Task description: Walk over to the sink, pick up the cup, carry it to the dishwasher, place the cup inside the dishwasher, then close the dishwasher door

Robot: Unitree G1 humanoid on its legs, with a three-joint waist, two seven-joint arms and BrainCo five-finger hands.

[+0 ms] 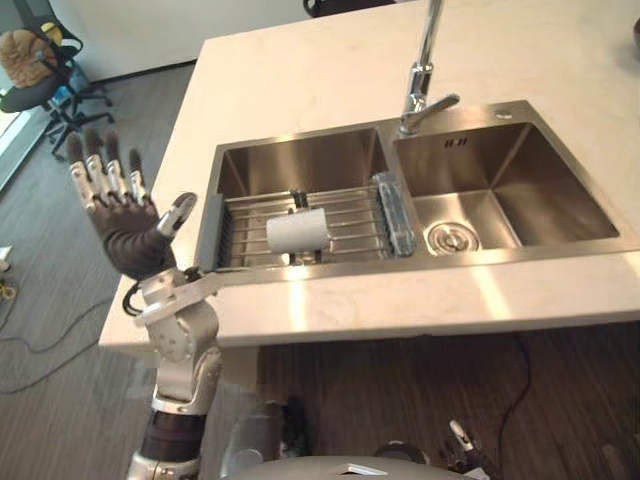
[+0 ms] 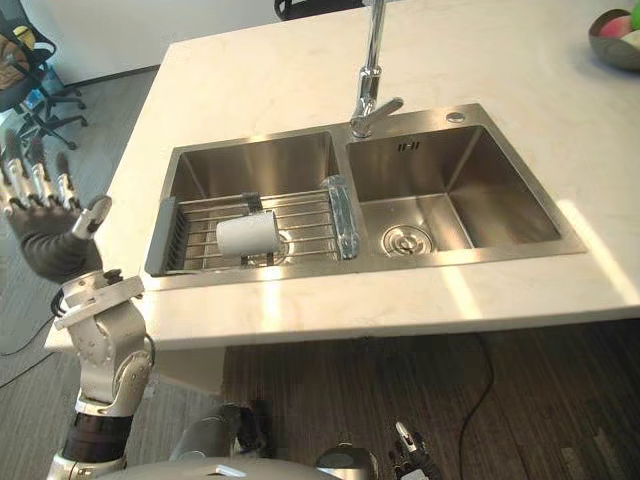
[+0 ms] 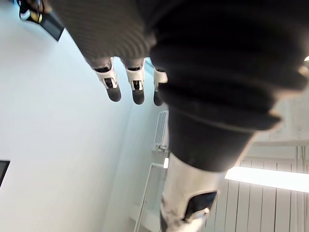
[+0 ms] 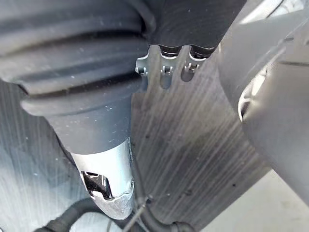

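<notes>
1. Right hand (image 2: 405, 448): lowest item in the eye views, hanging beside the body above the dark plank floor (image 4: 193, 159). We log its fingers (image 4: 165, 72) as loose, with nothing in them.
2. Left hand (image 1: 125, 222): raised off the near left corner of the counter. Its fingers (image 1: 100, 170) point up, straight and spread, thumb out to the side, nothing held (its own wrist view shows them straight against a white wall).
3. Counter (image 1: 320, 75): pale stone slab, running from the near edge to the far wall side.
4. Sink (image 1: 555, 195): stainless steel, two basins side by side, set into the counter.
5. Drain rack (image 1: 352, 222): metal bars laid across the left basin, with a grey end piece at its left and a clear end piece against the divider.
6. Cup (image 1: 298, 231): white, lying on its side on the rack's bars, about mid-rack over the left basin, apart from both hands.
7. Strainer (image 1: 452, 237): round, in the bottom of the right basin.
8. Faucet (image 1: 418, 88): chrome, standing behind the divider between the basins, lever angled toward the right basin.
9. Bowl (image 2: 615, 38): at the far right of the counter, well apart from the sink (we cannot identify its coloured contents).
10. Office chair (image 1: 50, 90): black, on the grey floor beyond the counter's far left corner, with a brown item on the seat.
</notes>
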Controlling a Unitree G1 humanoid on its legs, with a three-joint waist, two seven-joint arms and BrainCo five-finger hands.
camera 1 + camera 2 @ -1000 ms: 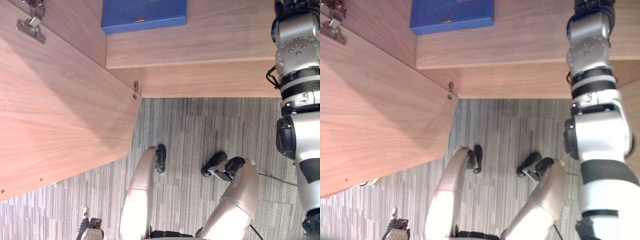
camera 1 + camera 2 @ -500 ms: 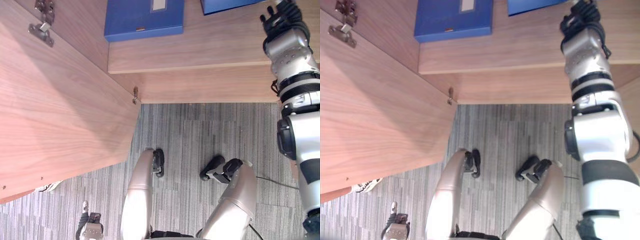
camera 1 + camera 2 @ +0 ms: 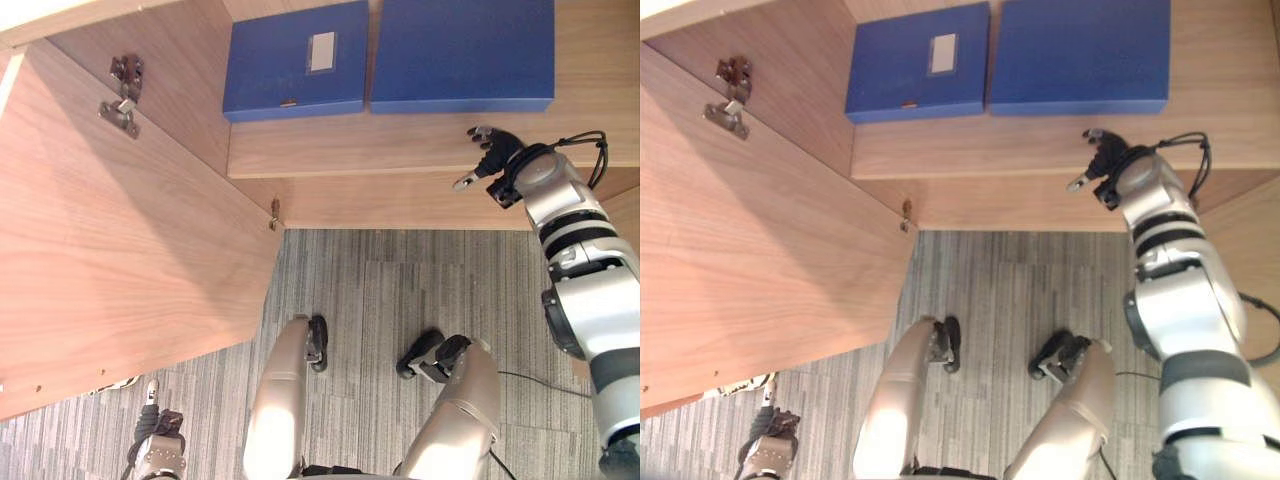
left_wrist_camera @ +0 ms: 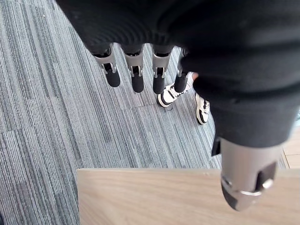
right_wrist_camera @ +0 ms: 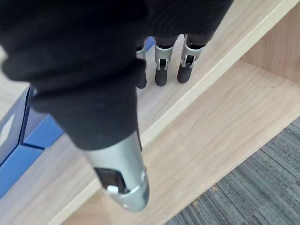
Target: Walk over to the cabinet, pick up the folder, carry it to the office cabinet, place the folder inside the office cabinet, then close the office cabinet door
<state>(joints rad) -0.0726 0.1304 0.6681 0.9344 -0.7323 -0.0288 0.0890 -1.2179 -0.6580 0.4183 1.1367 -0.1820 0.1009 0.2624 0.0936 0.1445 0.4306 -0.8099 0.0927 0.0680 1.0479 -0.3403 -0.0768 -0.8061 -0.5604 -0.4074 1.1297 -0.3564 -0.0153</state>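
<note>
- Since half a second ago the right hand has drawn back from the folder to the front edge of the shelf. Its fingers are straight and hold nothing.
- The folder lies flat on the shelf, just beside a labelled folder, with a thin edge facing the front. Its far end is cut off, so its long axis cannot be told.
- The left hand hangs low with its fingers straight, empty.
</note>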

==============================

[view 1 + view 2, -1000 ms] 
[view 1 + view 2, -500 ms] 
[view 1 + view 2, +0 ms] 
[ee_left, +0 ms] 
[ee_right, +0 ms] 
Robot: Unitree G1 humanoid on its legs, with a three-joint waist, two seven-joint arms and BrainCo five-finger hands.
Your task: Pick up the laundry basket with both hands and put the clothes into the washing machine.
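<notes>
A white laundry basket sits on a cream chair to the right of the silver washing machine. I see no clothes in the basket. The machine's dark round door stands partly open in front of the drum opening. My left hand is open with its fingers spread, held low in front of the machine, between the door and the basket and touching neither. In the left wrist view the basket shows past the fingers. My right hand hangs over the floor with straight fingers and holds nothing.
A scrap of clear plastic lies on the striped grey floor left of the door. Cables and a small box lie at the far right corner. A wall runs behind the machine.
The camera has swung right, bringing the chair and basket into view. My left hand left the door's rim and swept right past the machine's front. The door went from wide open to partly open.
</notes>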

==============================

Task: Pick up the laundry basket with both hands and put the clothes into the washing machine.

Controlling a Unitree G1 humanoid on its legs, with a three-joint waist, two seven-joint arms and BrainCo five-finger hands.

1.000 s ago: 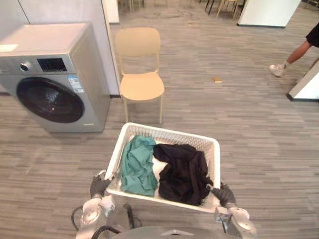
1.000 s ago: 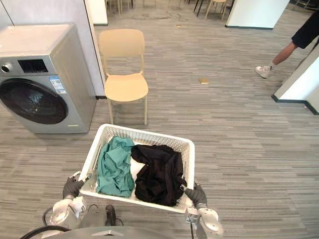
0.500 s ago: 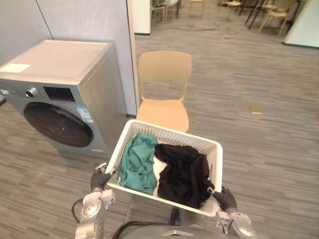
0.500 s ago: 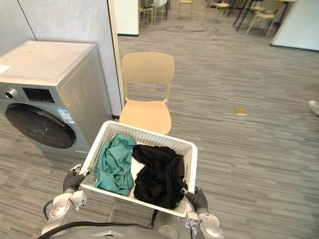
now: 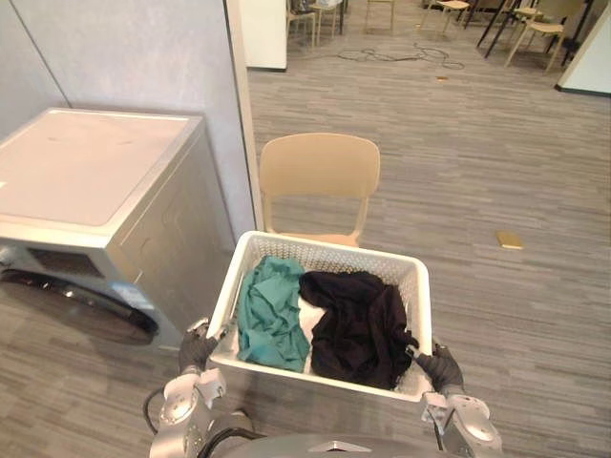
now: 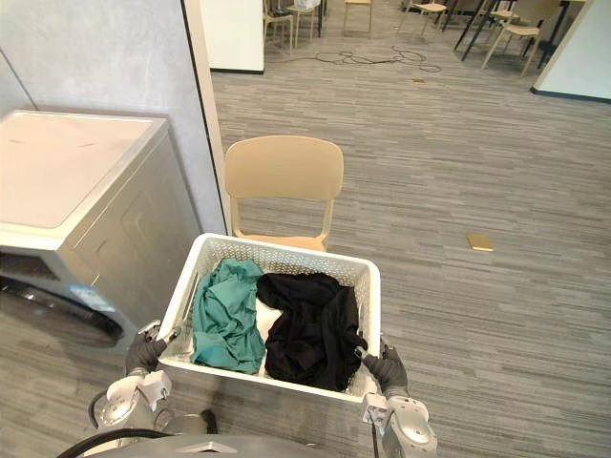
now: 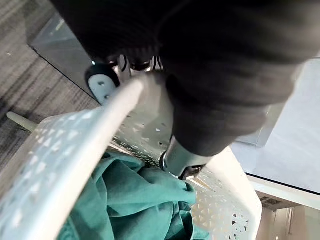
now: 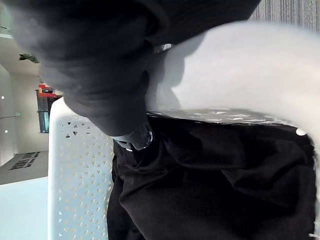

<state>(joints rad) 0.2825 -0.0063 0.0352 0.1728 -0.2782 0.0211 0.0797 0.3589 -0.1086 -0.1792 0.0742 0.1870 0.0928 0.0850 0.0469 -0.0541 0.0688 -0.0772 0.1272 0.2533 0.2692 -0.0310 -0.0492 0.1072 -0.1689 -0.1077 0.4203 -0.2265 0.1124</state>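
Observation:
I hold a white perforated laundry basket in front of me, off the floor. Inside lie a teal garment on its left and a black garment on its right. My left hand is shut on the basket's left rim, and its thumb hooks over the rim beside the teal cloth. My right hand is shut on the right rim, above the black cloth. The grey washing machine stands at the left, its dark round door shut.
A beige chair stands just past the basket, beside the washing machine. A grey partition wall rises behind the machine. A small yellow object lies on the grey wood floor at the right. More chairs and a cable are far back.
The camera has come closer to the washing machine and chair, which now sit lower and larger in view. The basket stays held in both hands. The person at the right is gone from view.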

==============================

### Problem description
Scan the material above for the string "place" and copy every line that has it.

### Result of this task
Task description: Walk over to the sink, pick up the cup, carry it to the dishwasher, place the cup inside the dishwasher, then close the dishwasher door
Target: Walk over to the cabinet, pick up the folder, carry it to the office cabinet, place the folder inside the office cabinet, then close the office cabinet door

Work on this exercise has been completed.